The measurement of the gap amount G in the height direction of both edges is performed by measuring the position of the contact shoe 4 in FIG.
The position was controlled within the edge convergence area L determined by the equation, and the vertical movement was measured on both sides by a contact displacement meter having been subjected to insulation treatment, thereby calculating from the difference between the measured values. In addition, the upset amount was determined by measuring the outer peripheral length of the pipe before and after passing through the squeeze side roll 6, and determining the difference.

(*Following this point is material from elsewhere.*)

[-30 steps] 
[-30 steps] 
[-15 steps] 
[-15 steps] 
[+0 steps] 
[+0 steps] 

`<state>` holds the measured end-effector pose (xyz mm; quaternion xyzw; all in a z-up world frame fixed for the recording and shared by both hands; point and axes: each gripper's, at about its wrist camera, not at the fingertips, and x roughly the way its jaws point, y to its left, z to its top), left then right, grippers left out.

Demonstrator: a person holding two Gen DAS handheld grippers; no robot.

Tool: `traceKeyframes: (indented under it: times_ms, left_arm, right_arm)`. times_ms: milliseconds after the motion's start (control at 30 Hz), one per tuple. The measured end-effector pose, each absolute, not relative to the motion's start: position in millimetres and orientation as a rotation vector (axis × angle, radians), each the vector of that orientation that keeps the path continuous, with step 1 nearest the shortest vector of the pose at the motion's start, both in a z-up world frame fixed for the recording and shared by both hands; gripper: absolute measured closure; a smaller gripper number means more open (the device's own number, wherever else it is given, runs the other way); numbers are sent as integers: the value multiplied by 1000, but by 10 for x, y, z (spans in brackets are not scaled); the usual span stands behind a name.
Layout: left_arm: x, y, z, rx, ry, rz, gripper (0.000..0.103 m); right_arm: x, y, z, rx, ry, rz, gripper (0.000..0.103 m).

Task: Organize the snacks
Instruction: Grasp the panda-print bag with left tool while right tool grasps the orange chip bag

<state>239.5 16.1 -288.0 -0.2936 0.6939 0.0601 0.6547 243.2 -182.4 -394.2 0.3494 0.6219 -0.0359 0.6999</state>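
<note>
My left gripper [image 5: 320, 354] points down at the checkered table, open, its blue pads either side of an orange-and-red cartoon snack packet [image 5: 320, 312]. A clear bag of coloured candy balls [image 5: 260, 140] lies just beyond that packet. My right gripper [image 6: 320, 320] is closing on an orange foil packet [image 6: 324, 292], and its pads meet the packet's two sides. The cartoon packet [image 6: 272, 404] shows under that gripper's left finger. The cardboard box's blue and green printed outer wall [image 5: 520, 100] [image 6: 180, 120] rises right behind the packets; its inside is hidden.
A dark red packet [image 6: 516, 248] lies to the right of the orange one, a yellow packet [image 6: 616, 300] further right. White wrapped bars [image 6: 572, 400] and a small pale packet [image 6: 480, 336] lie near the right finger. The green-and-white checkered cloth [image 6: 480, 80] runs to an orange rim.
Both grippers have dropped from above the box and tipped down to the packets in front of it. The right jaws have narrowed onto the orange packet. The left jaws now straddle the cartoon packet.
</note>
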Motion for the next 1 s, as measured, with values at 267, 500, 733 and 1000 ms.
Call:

As an index of the effect, when a lap is generated during pipe forming and welding failure occurs, the mark is x, and when lapping does not occur and good welding is performed, the mark is circled. The results are shown in Table 3.

[0061]

[Table 3]

It should be noted that a lap in which both edges do not completely abut can be visually confirmed, but if the lap is wrapped within the thickness of the steel sheet as shown in FIG. For this reason, arbitrary 50 points in the longitudinal direction were observed by cross-sectional polishing from the tube-formed sample, and as shown in FIG. 16, the case where the step tg of both edges of the inner surface or the outer surface exceeded 10% of the plate thickness t was referred to as wrap. did. In addition, in order to make it easy to confirm the lap, the tube was formed without performing bead cutting on the inner and outer surfaces, which is usually performed.

As a result, as shown in Table 3, it was confirmed that the one manufactured by the method of the present invention did not generate any lap, and it was possible to manufacture a welded pipe having stable welding quality.

[0064]

As described above, according to the present invention,
Useful effect of stabilizing the edge butt condition during the pipe making process, making it possible to manufacture austenitic stainless steel welded steel pipe suitable for piping of processing machines with stable welding quality and high productivity Is brought.

[Brief description of the drawings]

FIG. 1 is an explanatory view showing wrapping of a molding material edge portion by a conventional molding method.

FIG. 2 is an explanatory diagram showing a production line for a welded pipe.

FIG. 3 is a graph showing a relationship between a preheating temperature and a penetration limit welding speed.

FIG. 4 shows that the temperature at the edge of the steel sheet is 75
It is a graph which shows distance temperature distribution from the steel plate edge part which arises when it is set to 0 degreeC.

FIG. 5: Temperature 7 at the edge of the steel sheet obtained from heat conduction analysis
It is a graph which shows the relationship between the ratio of the steel plate strength at 50 degreeC and the steel plate strength ratio at room temperature, and the distance from the steel plate edge.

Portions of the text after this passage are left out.